Problem details → For this exercise, return exactly the lines of the material below that begin at the one with "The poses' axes" and stop after the one with "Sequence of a".

+++

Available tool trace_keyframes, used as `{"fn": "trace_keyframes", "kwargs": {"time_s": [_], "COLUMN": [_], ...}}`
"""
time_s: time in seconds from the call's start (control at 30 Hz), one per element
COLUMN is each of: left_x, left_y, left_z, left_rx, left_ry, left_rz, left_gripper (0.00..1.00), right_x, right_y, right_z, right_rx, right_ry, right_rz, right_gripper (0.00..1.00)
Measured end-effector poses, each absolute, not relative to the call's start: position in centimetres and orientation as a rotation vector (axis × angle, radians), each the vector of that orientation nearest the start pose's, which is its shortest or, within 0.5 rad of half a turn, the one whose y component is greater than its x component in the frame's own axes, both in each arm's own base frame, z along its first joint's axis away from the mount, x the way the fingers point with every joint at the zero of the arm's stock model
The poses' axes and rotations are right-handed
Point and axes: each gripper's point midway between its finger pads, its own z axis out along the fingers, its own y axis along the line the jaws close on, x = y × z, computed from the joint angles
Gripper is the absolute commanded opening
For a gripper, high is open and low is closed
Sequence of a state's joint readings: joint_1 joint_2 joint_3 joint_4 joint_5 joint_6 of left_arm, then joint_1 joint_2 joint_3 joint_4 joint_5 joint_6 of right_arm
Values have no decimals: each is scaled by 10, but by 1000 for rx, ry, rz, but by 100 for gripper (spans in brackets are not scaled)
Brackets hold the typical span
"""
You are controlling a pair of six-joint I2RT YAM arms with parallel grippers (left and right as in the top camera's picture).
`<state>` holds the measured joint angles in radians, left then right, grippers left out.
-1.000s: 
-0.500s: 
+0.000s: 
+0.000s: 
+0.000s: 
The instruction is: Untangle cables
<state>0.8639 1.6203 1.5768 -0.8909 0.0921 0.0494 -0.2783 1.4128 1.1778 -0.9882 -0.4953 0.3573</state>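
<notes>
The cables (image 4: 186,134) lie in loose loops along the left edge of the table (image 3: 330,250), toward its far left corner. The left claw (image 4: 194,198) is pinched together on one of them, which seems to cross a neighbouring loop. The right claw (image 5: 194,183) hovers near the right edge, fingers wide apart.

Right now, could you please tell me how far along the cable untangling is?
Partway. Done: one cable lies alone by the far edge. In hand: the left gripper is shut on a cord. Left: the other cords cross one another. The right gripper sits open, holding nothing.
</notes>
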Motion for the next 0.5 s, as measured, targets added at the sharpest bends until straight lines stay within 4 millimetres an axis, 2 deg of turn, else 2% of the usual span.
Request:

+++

Worked solution →
The poses' axes and rotations are right-handed
Point and axes: each gripper's point midway between its finger pads, its own z axis out along the fingers, its own y axis along the line the jaws close on, x = y × z, computed from the joint angles
Gripper is the absolute commanded opening
For a gripper, high is open and low is closed
Sequence of a state's joint readings: joint_1 joint_2 joint_3 joint_4 joint_5 joint_6 of left_arm, then joint_1 joint_2 joint_3 joint_4 joint_5 joint_6 of right_arm

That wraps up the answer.